Aim of the task – Reproduce the listing below from the line with "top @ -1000" to the line with "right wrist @", both lines included, character for character, minus any pictures.
Records Start Marker
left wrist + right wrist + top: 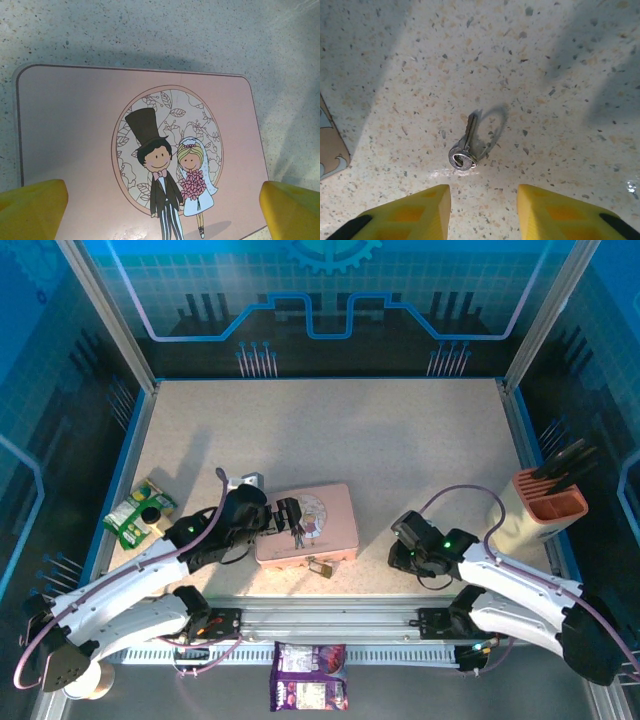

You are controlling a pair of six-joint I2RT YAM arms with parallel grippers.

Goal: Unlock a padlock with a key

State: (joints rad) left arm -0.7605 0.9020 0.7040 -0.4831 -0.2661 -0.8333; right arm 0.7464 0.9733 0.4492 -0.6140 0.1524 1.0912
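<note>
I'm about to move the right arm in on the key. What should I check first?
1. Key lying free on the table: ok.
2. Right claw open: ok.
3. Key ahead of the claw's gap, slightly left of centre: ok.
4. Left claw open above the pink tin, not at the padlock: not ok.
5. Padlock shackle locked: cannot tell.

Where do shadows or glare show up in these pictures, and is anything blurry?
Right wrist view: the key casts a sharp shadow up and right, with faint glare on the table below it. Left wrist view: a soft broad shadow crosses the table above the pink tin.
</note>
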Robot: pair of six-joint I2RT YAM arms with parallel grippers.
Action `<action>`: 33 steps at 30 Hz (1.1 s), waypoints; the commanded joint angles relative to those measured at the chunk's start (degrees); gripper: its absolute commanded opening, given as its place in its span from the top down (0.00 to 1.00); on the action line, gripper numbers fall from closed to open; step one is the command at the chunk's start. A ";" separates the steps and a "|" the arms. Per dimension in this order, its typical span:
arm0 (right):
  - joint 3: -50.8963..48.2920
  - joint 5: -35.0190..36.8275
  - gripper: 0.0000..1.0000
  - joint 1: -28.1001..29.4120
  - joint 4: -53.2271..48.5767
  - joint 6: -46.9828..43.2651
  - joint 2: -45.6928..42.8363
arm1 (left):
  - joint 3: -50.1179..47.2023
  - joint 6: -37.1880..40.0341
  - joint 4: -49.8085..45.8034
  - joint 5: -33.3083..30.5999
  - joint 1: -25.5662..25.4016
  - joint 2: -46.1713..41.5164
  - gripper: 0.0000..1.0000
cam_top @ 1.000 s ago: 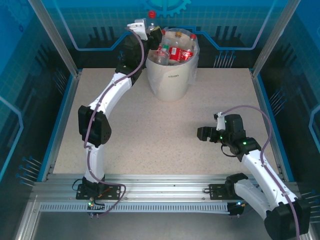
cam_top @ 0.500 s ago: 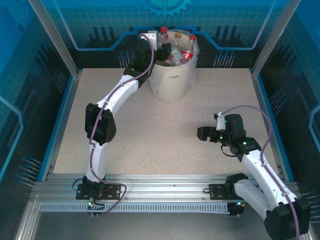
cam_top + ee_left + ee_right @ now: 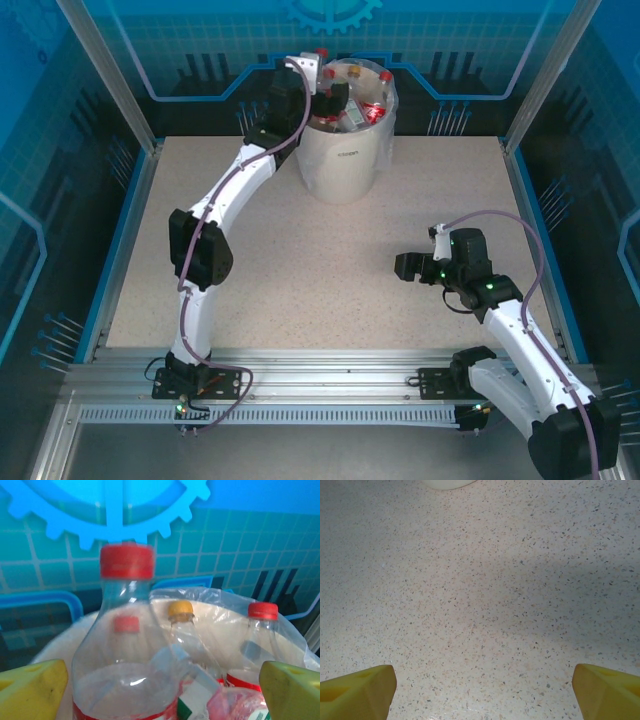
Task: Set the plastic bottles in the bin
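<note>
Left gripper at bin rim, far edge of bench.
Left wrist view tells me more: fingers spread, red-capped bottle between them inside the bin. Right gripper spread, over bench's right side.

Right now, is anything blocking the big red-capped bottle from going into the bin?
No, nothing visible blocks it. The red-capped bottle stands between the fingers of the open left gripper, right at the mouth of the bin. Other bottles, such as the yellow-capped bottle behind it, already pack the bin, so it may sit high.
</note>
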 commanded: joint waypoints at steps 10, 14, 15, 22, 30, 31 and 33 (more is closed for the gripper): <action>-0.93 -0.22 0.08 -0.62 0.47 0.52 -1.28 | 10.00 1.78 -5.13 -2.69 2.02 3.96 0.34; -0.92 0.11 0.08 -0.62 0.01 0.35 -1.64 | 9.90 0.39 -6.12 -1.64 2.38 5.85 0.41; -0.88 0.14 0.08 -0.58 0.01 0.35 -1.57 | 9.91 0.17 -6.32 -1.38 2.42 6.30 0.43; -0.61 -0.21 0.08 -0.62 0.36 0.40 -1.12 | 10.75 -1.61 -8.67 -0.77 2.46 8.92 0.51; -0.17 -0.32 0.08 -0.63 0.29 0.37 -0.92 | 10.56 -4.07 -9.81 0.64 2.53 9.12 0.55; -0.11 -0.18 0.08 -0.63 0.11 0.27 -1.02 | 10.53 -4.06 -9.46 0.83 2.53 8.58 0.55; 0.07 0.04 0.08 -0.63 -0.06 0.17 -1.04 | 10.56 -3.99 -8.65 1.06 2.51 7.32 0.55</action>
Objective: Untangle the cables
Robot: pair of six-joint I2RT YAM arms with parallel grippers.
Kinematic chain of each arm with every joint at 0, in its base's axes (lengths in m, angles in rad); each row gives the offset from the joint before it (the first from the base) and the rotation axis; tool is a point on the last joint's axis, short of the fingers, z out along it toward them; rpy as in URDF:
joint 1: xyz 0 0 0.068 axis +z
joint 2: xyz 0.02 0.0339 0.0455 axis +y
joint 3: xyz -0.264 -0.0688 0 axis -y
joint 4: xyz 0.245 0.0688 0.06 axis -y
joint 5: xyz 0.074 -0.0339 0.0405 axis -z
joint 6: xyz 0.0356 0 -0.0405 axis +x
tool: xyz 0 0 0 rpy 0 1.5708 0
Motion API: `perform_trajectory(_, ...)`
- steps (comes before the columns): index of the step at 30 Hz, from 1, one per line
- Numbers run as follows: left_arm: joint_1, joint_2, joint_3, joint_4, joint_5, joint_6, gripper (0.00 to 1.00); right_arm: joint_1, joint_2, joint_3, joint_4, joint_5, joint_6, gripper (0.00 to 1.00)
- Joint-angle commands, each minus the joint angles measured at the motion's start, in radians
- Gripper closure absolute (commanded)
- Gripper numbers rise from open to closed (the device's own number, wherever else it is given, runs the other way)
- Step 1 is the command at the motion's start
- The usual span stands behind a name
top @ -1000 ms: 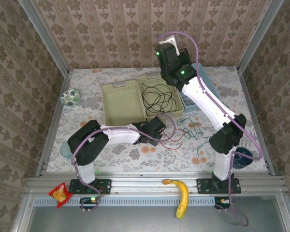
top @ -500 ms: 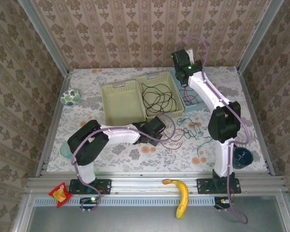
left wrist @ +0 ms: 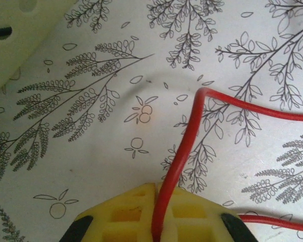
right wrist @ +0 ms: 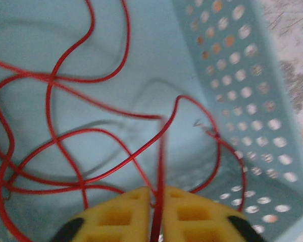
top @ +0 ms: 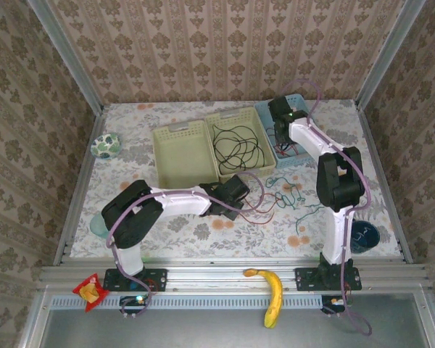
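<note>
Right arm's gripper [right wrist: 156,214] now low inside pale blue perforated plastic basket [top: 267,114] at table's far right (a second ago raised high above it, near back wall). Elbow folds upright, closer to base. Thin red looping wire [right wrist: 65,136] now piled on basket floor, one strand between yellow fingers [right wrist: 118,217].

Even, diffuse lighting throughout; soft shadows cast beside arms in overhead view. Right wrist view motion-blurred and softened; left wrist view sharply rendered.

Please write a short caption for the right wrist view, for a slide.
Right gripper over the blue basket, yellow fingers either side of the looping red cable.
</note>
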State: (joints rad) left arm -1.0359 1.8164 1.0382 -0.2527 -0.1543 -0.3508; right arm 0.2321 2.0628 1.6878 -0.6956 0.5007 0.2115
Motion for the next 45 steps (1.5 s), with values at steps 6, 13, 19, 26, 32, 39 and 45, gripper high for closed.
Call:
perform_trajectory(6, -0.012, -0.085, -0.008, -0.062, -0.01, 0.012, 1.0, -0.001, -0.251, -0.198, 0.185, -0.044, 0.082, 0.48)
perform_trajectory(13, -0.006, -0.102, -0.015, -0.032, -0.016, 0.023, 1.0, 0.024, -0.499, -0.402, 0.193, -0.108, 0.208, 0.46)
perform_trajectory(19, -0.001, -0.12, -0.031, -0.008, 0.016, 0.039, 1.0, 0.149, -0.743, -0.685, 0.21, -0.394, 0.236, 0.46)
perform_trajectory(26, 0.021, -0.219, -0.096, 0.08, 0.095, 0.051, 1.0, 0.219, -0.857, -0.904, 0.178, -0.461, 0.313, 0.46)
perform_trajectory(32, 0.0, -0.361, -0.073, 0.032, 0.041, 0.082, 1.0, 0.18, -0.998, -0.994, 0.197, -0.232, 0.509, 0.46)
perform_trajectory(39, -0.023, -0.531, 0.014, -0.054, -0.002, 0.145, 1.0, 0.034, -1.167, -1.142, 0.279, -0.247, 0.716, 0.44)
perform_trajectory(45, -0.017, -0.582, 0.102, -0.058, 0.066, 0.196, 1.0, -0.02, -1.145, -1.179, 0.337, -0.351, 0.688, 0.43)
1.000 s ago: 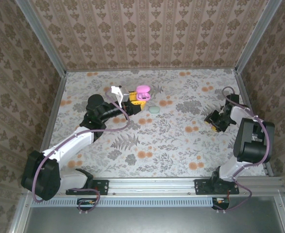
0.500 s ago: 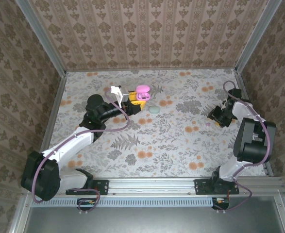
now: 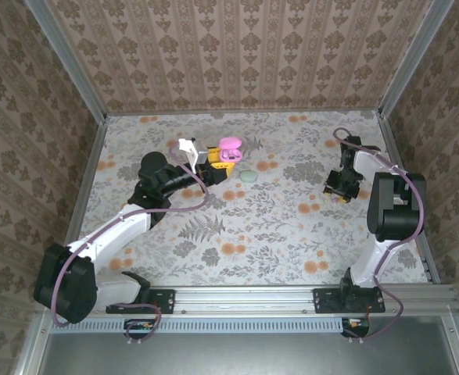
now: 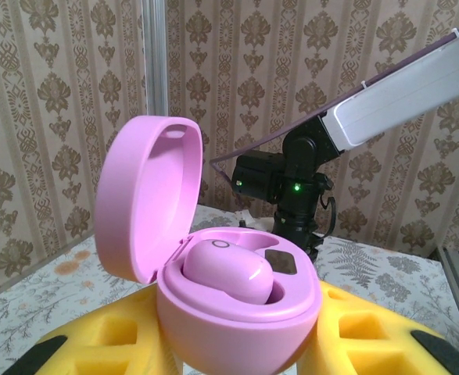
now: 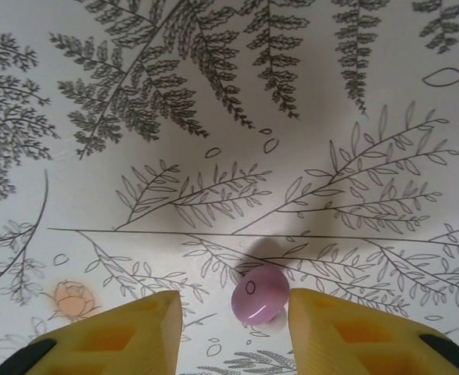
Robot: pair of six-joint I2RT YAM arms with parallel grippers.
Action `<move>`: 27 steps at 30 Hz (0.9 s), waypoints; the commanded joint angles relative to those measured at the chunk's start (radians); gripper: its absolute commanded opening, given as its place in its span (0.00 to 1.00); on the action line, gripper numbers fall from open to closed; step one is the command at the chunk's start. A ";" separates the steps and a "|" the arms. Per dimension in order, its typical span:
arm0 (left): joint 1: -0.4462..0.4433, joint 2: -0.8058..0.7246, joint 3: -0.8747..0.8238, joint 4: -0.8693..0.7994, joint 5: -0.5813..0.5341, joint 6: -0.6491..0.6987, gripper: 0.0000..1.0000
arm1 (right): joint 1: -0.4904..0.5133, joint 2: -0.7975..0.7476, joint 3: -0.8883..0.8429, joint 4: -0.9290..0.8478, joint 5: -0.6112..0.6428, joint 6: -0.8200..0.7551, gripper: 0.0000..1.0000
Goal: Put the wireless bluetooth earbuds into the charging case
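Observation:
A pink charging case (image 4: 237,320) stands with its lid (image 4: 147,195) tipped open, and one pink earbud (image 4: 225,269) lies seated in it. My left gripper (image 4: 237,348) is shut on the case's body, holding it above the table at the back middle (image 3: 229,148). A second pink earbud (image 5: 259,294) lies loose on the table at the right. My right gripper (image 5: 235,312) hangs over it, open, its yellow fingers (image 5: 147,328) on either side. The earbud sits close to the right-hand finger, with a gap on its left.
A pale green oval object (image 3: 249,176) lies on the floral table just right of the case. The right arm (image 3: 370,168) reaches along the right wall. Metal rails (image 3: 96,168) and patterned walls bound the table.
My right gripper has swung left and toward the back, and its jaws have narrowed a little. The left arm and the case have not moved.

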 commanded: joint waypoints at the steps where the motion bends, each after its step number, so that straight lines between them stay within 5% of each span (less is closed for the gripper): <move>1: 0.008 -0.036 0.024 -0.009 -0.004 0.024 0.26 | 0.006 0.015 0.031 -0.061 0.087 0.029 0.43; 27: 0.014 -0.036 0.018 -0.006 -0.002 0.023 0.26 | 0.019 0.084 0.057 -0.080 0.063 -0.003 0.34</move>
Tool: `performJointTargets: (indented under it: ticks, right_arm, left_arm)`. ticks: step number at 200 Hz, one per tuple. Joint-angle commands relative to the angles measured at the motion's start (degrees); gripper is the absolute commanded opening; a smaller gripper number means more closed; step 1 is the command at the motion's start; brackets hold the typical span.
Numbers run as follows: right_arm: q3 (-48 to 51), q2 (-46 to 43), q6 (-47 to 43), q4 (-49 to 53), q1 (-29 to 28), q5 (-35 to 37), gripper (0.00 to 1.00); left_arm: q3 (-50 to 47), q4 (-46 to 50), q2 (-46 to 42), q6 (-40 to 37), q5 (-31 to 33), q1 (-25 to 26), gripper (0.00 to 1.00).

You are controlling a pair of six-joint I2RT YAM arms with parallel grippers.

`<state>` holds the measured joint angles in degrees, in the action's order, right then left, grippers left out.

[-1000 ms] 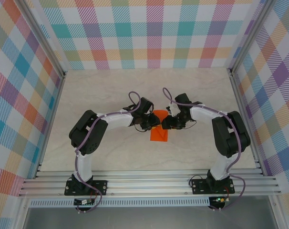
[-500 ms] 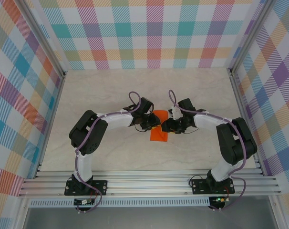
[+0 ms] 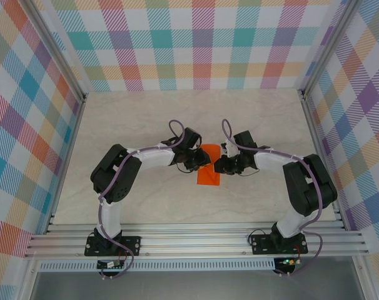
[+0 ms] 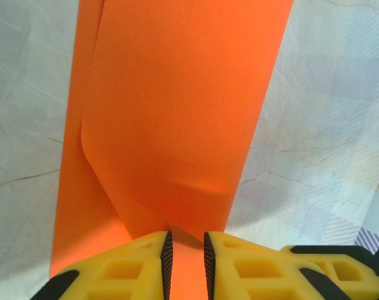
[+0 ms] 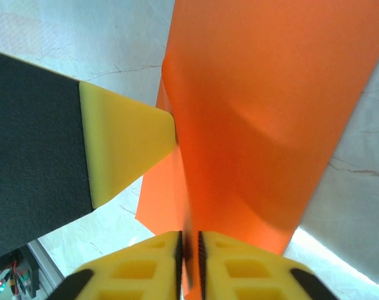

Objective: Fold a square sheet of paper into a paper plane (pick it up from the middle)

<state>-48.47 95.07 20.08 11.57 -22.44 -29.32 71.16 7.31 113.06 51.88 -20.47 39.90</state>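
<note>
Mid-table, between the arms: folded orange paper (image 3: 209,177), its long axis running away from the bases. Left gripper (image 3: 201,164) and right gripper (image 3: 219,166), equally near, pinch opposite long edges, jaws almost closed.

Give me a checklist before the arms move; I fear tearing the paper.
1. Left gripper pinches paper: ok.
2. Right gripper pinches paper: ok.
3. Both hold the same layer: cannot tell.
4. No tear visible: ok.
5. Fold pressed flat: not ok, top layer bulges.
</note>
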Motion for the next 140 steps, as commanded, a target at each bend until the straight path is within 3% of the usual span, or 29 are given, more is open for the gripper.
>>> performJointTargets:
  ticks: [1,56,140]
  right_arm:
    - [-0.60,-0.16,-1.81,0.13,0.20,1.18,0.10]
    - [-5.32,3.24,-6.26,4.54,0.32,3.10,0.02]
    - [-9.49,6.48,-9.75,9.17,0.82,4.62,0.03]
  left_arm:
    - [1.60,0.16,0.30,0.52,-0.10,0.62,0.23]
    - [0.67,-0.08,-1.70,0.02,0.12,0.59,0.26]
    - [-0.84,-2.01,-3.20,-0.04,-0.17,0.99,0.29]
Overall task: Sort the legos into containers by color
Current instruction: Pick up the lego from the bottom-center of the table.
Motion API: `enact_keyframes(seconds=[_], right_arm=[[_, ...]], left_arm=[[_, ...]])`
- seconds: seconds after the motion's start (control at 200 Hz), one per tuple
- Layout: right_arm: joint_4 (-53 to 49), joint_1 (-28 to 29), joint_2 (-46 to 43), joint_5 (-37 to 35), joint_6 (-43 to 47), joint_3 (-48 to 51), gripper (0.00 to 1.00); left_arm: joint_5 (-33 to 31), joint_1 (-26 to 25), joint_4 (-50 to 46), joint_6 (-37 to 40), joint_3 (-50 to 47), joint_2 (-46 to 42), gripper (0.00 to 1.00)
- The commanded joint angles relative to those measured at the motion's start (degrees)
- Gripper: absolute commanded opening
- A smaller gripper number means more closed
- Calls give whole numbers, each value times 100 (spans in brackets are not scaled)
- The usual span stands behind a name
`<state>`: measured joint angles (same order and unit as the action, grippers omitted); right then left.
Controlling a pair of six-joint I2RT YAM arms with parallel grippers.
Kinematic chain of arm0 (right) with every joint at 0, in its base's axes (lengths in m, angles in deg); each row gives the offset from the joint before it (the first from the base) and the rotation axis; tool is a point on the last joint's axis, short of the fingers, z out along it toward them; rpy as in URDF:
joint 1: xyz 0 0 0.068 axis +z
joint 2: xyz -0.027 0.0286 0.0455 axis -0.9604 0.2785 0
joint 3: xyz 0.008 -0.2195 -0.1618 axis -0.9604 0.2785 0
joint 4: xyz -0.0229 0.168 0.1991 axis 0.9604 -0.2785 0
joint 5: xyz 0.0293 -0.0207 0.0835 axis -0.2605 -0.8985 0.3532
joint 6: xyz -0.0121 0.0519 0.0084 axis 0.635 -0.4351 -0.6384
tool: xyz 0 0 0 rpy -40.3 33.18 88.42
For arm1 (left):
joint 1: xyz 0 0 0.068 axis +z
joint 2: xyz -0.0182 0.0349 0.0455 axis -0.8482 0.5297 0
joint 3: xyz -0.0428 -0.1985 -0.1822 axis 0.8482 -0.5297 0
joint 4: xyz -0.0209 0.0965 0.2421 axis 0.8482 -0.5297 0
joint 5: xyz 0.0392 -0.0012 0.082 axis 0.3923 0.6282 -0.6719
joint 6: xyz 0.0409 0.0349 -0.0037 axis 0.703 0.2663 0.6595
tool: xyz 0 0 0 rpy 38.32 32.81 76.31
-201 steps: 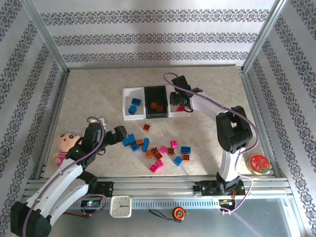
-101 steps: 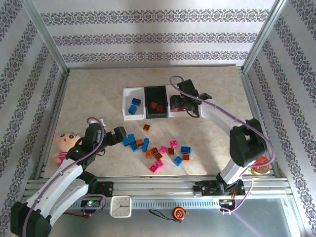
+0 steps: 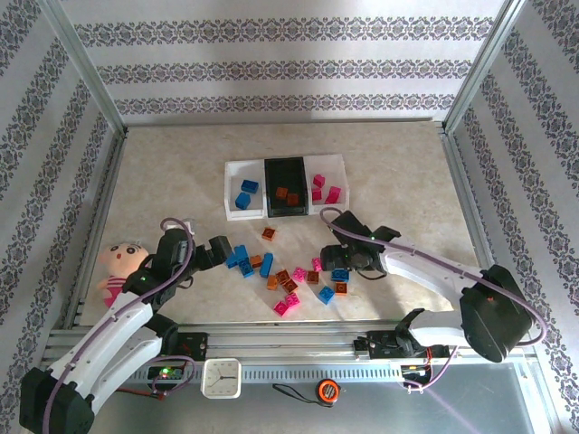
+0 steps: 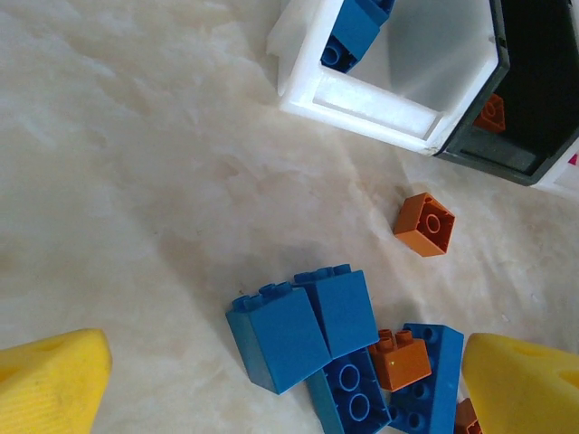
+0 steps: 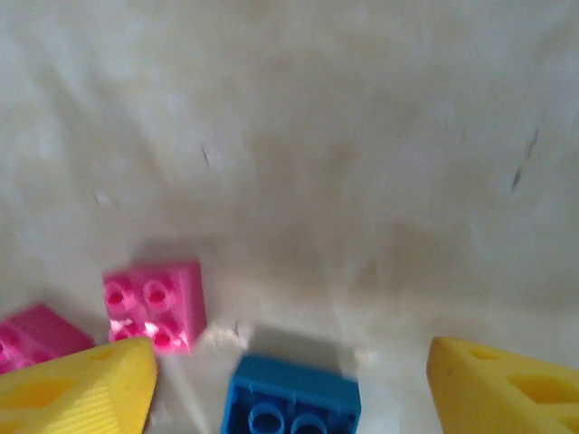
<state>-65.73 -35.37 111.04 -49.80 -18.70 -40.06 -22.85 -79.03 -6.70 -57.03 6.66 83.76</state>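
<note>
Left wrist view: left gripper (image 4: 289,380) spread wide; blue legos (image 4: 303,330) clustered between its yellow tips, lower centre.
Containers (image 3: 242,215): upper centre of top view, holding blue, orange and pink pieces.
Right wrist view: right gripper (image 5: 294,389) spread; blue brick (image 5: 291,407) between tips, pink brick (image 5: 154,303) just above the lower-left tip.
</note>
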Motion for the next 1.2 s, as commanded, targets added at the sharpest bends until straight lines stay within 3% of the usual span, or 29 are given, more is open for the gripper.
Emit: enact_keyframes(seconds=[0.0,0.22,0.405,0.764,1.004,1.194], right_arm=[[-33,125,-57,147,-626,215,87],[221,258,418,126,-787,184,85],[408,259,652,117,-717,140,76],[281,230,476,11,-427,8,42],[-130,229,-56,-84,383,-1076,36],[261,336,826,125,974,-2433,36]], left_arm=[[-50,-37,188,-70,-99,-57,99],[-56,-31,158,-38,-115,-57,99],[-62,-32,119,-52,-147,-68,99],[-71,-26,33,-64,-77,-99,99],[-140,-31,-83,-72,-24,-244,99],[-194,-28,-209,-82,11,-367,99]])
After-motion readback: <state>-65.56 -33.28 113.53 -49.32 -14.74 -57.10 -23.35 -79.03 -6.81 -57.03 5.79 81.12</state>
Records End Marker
Result of the task –
top @ -1000 ms: 
top @ -500 ms: 
left wrist @ +0 ms: 
right wrist @ +0 ms: 

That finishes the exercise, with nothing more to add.